An exact, picture-free copy of the listing is required.

******************************

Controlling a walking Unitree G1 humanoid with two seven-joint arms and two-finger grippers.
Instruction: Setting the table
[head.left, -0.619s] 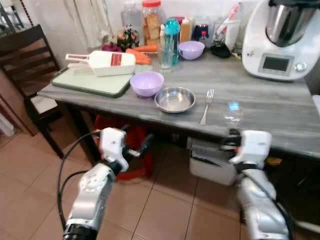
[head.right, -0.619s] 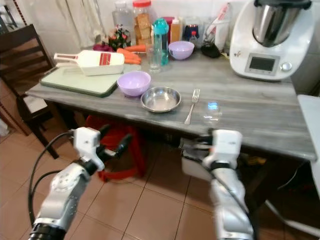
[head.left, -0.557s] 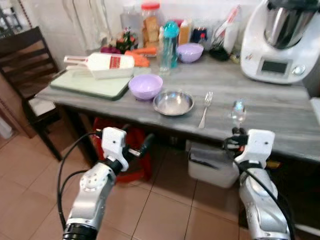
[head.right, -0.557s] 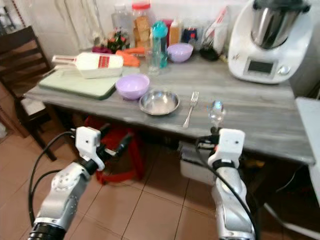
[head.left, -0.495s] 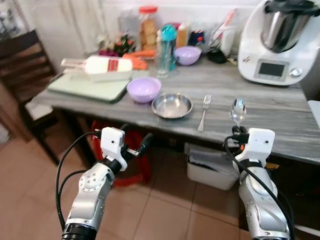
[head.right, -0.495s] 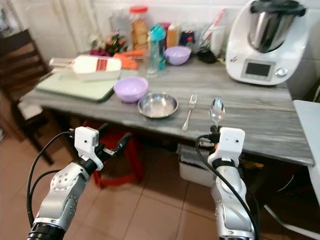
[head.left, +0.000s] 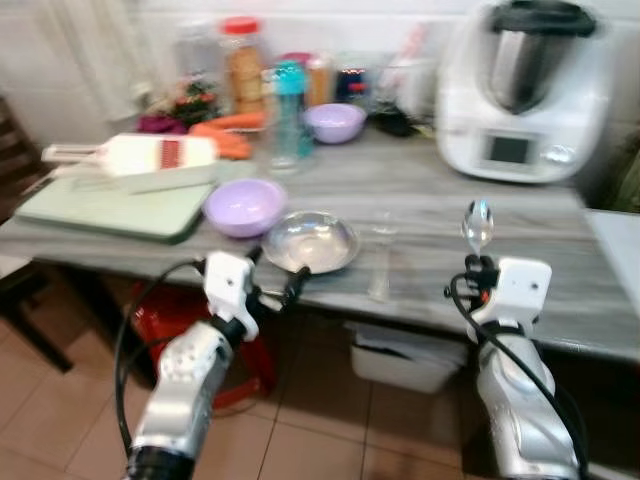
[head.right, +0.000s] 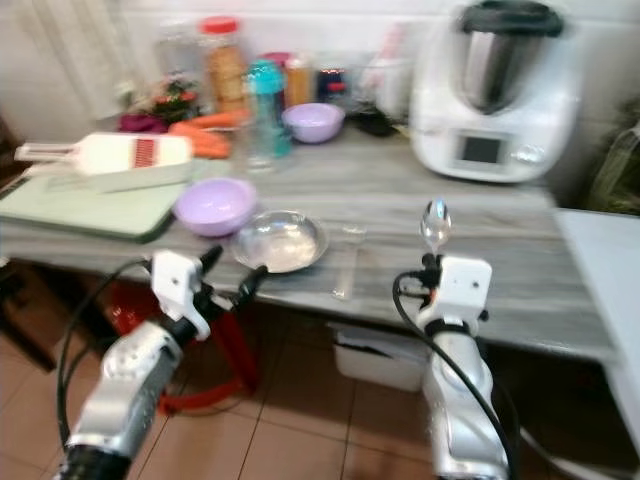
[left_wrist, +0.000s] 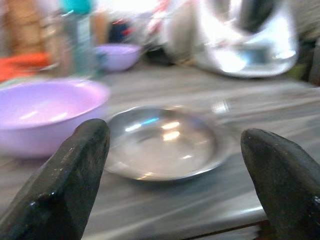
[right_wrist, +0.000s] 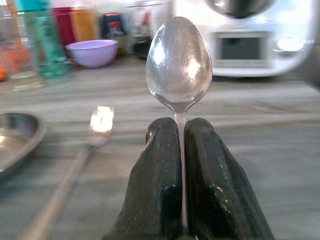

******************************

Result:
Controlling a walking Unitree G1 humanoid with two seven-joint arms and two-finger grippers.
Instruction: Setting the table
[head.left, -0.619s] 
[head.right, -0.619s] 
[head.left, -0.557s] 
[head.right, -0.557s] 
[head.left, -0.495s] 
[head.right, -0.495s] 
[head.left, +0.000s] 
[head.right, +0.000s] 
[left_wrist, +0.000s] 
[right_wrist, +0.000s] 

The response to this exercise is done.